:: Dataset excerpt ::
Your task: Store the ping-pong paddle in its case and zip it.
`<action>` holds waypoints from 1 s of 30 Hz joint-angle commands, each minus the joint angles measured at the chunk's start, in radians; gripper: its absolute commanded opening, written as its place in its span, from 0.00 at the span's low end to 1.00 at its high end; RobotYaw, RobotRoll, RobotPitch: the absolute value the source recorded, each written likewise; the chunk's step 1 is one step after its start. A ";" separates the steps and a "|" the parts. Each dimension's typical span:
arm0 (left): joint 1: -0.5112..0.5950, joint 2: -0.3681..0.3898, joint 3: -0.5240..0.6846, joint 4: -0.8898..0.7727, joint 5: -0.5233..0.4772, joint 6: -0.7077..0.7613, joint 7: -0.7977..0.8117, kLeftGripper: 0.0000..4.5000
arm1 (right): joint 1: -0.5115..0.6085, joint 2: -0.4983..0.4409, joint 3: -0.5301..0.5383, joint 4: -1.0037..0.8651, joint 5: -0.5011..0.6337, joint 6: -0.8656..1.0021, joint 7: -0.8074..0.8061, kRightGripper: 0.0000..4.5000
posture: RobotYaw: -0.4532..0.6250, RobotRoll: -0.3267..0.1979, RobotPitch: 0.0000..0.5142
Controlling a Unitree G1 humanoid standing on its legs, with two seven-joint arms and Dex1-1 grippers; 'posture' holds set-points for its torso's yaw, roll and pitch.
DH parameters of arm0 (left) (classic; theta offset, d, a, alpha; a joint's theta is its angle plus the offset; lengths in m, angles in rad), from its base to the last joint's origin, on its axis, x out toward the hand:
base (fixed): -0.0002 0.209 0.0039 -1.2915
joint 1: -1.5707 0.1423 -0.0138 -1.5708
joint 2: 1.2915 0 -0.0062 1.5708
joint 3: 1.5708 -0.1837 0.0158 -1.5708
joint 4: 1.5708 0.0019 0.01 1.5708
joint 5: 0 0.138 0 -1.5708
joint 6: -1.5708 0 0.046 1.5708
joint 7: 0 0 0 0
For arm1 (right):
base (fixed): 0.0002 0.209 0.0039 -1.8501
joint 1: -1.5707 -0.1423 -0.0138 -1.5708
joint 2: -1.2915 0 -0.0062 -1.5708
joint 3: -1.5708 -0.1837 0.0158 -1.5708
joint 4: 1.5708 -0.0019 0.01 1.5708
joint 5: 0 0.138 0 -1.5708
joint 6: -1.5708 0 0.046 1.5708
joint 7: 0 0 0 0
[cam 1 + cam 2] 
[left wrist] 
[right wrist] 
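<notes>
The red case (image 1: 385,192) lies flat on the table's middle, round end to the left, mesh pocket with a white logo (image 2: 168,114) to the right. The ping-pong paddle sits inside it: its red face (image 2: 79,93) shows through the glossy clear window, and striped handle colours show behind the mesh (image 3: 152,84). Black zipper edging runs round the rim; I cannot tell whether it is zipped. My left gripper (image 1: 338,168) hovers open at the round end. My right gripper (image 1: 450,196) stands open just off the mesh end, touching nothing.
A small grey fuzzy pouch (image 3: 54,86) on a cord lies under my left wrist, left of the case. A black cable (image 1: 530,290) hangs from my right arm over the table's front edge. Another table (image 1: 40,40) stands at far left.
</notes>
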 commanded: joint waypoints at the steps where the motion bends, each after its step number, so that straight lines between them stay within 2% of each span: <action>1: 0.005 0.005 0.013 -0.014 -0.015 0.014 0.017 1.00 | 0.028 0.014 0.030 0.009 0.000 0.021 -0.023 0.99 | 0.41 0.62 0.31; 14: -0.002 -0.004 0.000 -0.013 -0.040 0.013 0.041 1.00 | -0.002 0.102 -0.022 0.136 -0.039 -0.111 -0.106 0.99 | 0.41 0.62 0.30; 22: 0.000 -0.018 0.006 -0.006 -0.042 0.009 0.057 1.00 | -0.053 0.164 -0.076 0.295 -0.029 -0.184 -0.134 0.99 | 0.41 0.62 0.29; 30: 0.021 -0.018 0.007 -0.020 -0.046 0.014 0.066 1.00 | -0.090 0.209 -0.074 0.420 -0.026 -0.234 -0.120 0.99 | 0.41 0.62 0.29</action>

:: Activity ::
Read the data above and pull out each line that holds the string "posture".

:: Solution for this task ::
posture: RobotYaw: -0.4532..0.6250, RobotRoll: -0.3267..0.1979, RobotPitch: 0.0000..0.5142
Controlling a Unitree G1 humanoid standing on its legs, with two seven-joint arms and Dex1-1 grippers; 'posture' holds set-points for its torso's yaw, roll and pitch.

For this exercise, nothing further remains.